久保田城渋江家屋敷跡発掘:3(再投稿:2019年05月25日)

 

 発掘調査ではいくつもの井戸の跡が見つかっていますが、見つかった井戸のうち、最も造りが良く水質が良かったと考えられる井戸の写真です。発掘が進んだ状態の写真ですので、発掘当初はもう少し違った様子だったそうです。渋江家の当主や、本丸焼失の折りに仮御殿として住んだ城主のためのものだったかもしれない井戸と想像されるそうです。



これも井戸の跡とのことでした。


 こちらも井戸。最初に紹介した造りの良い井戸と比べると、2枚めと3枚めの写真の井戸は造りが異なっていて、水の状態が良くなかったかもしれないとのことです。



 やはり私の店から近い位置にある、敷地の西側の柱の立っていた穴の跡などです。左端には竪穴式住居と同じ造りの小ぶりな施設跡も見受けられます。



 これが、竪穴式住居と同じ造りの構造物があった跡ですが、食糧の倉庫などに使われていたかもしれないものだそうです。

 多数ある柱の穴については、建築物としての柱同士の関係性が見つからず、ここにどのような形の建築物があったのかはわからないとのことでした。城主仮御殿 兼 渋江家屋敷跡については、図面が残っておらず、どのような建物が建っていたのかが不明のままなのです。およそ4000坪のこの土地に、1000坪の屋敷が建てられていたということは記録にあるそうです。

 県民会館の建物の真下は地下も工事が行われていたので、昔の地層が失われていて発掘調査ができない状態です。屋敷の詳細について知るために大事な部分が、すでに失われているようです。



 西側の土塁のちょうど真ん中あたりです。土塁の断面が露出していますが、ここから右側は削られて無くなります。広小路から見える側だけは、土塁を残し城跡を大事にしましたの体にするようです。大事にした振りですね。



 渋江家屋敷と城主仮御殿を兼ねていたこの小高い土地を掘り下げ、下から黒い土が見えているところです。上の明るい色の土は江戸時代の地層で、下の黒い土は平安時代以前の地層とのことでした。
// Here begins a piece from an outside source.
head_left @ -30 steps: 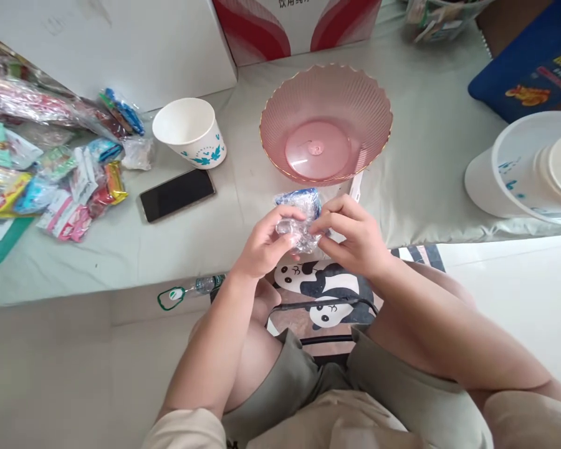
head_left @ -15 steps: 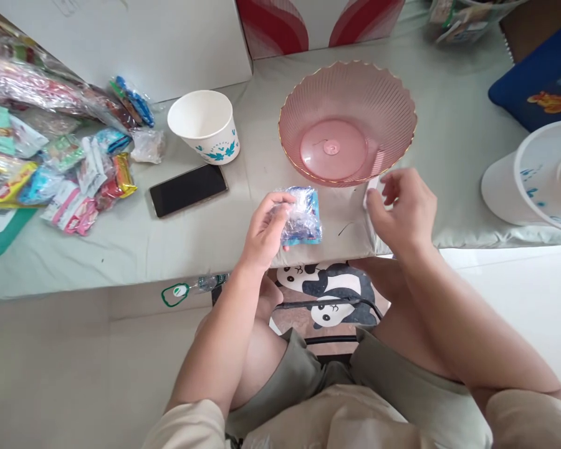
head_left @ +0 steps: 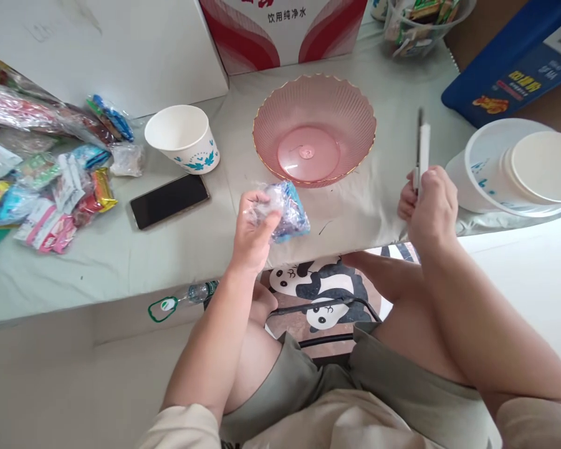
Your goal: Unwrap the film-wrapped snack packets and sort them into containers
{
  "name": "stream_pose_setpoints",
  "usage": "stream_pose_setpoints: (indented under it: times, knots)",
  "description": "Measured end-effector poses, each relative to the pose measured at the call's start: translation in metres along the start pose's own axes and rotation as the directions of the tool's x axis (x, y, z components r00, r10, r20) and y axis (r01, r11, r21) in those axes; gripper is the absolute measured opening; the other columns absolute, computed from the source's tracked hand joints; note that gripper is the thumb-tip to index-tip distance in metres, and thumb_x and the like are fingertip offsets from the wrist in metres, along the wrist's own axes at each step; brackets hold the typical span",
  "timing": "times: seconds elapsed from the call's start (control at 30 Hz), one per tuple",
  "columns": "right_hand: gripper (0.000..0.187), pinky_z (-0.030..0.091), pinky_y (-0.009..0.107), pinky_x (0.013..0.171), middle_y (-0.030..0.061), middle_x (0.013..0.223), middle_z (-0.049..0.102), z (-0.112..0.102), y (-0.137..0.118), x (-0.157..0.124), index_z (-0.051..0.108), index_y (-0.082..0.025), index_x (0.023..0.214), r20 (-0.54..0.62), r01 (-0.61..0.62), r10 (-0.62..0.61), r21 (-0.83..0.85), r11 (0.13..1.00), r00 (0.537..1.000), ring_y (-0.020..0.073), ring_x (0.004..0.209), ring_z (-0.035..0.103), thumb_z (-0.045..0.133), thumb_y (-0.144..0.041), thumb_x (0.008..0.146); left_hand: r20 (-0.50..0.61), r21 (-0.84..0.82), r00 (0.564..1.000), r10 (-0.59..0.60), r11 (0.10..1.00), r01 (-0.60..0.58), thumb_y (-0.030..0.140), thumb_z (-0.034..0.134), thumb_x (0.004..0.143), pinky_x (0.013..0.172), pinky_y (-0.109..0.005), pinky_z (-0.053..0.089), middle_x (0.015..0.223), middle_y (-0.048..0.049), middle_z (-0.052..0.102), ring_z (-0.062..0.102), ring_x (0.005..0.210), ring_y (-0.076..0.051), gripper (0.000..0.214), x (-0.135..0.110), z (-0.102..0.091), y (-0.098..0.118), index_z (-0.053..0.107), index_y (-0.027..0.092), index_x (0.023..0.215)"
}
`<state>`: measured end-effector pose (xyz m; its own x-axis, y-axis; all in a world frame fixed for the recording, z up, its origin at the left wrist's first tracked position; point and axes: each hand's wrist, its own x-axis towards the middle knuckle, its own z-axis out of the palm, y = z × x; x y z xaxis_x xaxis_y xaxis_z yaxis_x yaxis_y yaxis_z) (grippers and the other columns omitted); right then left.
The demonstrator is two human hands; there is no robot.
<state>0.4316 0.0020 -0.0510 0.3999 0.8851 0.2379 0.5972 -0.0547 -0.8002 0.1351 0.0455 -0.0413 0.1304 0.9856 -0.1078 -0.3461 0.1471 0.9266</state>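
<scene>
My left hand (head_left: 252,231) is closed on a small blue and clear plastic snack packet (head_left: 286,212), held above the table's front edge. My right hand (head_left: 429,209) is closed round the handle of white scissors (head_left: 421,149), whose blades point up and away, right of the pink ribbed bowl (head_left: 350,106). The bowl stands with nothing in it on the pale green cloth (head_left: 191,243) between my hands and the boxes behind.
A white paper cup (head_left: 183,137) and a black phone (head_left: 168,201) lie left of the bowl. A heap of colourful snack packets (head_left: 42,181) fills the far left. Stacked white paper bowls (head_left: 523,168) stand at the right. Boxes line the back edge.
My right hand let go of the packet, reached beside the bowl and lifted the white scissors up to the right. My left hand kept the packet.
</scene>
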Motion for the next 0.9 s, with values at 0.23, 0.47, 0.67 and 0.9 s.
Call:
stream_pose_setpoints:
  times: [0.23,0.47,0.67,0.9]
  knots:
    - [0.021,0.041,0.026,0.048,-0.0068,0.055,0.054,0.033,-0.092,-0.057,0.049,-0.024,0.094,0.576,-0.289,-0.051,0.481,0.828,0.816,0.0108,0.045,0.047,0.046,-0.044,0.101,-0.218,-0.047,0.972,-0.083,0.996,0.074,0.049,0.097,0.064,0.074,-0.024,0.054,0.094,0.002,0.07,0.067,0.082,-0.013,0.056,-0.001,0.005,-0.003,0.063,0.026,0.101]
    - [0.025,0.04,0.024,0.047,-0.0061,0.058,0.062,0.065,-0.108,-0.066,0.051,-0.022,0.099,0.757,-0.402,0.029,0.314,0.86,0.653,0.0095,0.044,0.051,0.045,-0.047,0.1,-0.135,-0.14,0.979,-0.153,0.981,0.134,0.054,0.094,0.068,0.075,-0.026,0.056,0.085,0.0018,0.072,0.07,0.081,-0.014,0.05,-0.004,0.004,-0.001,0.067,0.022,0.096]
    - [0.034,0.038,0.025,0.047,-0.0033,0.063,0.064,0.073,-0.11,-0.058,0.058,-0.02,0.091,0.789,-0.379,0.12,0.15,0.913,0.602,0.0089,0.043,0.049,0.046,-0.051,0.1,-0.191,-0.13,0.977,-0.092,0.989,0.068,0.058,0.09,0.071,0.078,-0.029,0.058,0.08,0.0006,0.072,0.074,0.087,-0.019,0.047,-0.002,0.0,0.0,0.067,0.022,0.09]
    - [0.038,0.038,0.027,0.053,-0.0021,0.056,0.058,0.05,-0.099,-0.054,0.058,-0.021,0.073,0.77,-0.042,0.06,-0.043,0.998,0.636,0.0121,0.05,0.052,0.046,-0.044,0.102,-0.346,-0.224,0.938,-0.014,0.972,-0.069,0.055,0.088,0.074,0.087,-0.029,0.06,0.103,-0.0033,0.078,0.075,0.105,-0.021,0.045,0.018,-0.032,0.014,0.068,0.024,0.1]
江戸時代と平安時代の間が無い? なんとも不思議ですよね。

 実は、久保田城の築城の工事の時に、平安時代の地層の上にあった地層は、一度削り取られているのだそうです。その上で盛土したのですね。

 隣接する梅津家の屋敷や中土橋の通りは、沼地であったところを1.8メートル以上盛土して造成した土地なのだそうですが、まずは近場にあった土を移すところから工事を進めたのかもしれませんね。築城の大土木工事は、大規模な土の移動作業だったのかもしれませんね。

 素人の妄想ですが、当時の人達が大規模な土木工事を行って、山や川の姿を造り変えて城を作った様子を想像すると、本当にすごいなと思います。